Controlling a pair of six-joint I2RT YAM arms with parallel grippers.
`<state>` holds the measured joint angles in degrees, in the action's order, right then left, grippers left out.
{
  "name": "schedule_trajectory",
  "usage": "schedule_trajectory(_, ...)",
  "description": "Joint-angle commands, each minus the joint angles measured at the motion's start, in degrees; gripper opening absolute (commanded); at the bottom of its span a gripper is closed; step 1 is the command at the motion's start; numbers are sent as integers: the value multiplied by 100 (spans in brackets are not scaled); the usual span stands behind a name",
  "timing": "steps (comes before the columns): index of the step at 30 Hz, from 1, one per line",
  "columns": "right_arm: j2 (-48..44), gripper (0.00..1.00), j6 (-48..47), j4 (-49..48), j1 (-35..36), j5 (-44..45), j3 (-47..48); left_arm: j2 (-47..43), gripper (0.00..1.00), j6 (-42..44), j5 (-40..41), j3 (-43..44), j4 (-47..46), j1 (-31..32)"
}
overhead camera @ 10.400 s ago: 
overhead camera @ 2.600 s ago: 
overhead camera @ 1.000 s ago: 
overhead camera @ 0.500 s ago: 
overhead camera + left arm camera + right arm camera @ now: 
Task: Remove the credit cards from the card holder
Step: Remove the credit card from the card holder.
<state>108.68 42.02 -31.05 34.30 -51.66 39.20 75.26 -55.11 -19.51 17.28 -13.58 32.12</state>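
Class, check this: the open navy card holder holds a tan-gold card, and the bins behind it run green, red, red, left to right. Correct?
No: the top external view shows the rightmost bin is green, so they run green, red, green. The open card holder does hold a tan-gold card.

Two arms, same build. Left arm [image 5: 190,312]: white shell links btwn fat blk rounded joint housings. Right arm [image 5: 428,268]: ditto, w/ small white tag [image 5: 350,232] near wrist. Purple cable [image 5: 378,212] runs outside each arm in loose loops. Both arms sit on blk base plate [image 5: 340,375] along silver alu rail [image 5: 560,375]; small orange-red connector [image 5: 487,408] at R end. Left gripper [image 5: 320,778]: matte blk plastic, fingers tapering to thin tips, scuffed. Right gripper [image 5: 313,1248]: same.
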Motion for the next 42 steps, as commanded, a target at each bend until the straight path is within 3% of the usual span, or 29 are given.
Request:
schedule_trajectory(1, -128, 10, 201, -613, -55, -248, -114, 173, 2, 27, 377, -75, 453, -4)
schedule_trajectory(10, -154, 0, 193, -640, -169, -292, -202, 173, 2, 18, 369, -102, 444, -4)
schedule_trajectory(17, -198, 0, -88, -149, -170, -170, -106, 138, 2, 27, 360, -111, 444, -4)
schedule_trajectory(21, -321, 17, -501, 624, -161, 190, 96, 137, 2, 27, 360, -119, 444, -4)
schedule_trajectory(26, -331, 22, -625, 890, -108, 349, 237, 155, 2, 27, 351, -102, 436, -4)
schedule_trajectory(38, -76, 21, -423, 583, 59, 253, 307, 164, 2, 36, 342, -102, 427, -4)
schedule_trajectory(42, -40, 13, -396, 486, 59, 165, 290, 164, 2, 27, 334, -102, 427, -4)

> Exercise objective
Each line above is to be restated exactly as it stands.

> Task output
Controlling a pair of six-joint I2RT YAM arms with parallel grippers.
`<state>` holds the measured joint angles in degrees, in the action's order, right then left, grippers left out.
{
  "name": "schedule_trajectory",
  "usage": "schedule_trajectory(_, ...)",
  "description": "Joint-angle commands, each minus the joint angles measured at the motion's start, in degrees; gripper opening absolute (commanded); at the bottom of its span a gripper is closed; step 1 is the command at the motion's start; numbers are sent as integers: the value multiplied by 100 (spans in brackets are not scaled); the usual span stands behind a name",
  "timing": "steps (comes before the columns): index of the step at 30 Hz, from 1, one per line",
  "columns": "right_arm: j2 (-48..44), gripper (0.00..1.00), j6 (-48..47), j4 (-49..48), j1 (-35..36), j5 (-44..45), j3 (-47..48); left_arm: j2 (-47..43), gripper (0.00..1.00), j6 (-42..44), j5 (-40..41), j3 (-43..44), j4 (-47..46), j1 (-31..32)"
}
overhead camera @ 10.400 s ago: 
overhead camera @ 2.600 s ago: 
overhead camera @ 1.000 s ago: 
overhead camera @ 0.500 s ago: 
overhead camera + left arm camera + right arm camera @ now: 
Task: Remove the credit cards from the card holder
Step: Remove the credit card from the card holder.
<state>108.68 42.02 -31.05 34.30 -51.66 39.20 75.26 -55.11 -19.51 17.28 -13.58 32.12</state>
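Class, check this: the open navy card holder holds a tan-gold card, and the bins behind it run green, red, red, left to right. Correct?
No: the top external view shows the rightmost bin is green, so they run green, red, green. The open card holder does hold a tan-gold card.

Two arms, same build. Left arm [image 5: 190,312]: white shell links btwn fat blk rounded joint housings. Right arm [image 5: 428,268]: ditto, w/ small white tag [image 5: 350,232] near wrist. Purple cable [image 5: 378,212] runs outside each arm in loose loops. Both arms sit on blk base plate [image 5: 340,375] along silver alu rail [image 5: 560,375]; small orange-red connector [image 5: 487,408] at R end. Left gripper [image 5: 320,778]: matte blk plastic, fingers tapering to thin tips, scuffed. Right gripper [image 5: 313,1248]: same.
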Motion for the next 42 steps, as commanded, a target at each bend until the straight path is within 3% of the usual span, or 29 are given.
Request:
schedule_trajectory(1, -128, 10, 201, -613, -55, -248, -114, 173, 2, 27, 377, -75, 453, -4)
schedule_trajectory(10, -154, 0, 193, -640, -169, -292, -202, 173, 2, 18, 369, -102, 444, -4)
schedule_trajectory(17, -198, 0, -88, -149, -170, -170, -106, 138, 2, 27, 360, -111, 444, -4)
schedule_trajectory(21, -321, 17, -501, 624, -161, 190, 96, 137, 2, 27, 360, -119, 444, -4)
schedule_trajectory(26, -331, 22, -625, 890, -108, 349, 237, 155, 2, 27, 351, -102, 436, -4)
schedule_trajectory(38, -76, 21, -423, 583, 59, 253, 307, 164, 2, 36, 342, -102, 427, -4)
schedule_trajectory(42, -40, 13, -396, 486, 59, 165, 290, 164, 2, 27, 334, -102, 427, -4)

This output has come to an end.